18e 8bre 1776
Il y a toujours dans vos lettres, mon respectable philosophe, de petits mots qui donnent à penser pendant des années entières.
Le galimatias phisique de Monsieur le comte, me fait faire de profondes réflexions sur les réputations, et sur l'adresse qu'on a eue de se faire passer pour un esprit supérieur, quand on a donné au public les dimensions de la queue d'un singe, et la manière dont l'univers a été formé.
L'autre charlatan qui sans connaître Gilles Shakespear veut nous le faire adorer, et qui a formé une grande cabale à la cour pour empêcher qu'on ne se moquât de lui, n'est pas moins ridicule; mais il n'a pas été si heureux.

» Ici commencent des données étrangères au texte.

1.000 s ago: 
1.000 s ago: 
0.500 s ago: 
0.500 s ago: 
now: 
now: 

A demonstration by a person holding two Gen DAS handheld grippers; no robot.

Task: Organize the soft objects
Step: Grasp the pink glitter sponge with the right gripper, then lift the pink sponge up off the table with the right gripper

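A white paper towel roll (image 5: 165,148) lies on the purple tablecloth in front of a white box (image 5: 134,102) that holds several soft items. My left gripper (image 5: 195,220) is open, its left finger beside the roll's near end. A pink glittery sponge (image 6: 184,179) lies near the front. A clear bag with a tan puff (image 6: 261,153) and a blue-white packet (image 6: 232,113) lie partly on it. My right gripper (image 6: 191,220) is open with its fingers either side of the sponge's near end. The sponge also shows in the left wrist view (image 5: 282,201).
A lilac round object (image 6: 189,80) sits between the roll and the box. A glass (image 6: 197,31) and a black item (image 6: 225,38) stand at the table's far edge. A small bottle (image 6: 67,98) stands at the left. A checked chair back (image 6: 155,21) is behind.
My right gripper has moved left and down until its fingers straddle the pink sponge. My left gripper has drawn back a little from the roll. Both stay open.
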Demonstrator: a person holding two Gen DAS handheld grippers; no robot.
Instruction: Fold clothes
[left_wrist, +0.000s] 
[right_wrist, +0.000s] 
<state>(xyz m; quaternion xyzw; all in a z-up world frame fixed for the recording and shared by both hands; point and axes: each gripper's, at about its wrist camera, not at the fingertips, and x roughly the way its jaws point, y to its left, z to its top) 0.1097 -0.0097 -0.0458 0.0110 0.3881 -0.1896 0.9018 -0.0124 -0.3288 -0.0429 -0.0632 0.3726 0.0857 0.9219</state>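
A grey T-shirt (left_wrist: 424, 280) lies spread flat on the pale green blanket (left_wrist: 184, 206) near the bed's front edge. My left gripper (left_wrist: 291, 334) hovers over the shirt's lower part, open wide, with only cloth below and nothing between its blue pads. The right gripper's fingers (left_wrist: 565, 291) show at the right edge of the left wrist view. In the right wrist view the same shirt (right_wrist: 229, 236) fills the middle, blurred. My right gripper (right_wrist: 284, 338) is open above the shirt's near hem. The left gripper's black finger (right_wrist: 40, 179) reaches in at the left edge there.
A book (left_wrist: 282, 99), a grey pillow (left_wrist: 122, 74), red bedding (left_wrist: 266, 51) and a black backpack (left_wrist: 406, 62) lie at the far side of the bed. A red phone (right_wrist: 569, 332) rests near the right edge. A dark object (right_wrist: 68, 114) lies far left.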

Vous me parlez de ces sauvages qui comptent jusqu'à trois. Hélas je sais bien qu'on ne leur aprendra jamais que deux et deux font quatre. Il y a parmi ces barbares une foule de polissons de bonne foi, qui m'assassinent continuellement de Lettres anonimes telles que frère Garasse en aurait écrit à Théophile.
J'ai lu comme vous le commentaire des aumôniers. Je ne m'étonne pas qu'ils se soient dégoûtés de leur travail, car en vérité le sujet est horriblement dégoûtant, et ceux que leur intérêt attache au texte sont horriblement fripons.
J'avais toujours cru que c'était une étrangère qui avait imaginé le squelette en marbre, et je l'avais cru parce qu'on me l'avait fait croire.
Le grand homme qui lit L'Arioste a bien raison; il vaut mieux voiager avec Astolphe dans la Lune que de s'obstiner à faire du bien malgré certaines gens, ce qui était en éffet vouloir prendre la lune avec les dents. Je souffre beaucoup à cause de ce juste. Sa patrie ne le méritait pas.
Continuez à faire honneur à cette patrie, qui ne le mérite guères, et conservez moi un peu d'amitié, je vous en prie, elle me console sur la fin d'une vie un peu orageuse.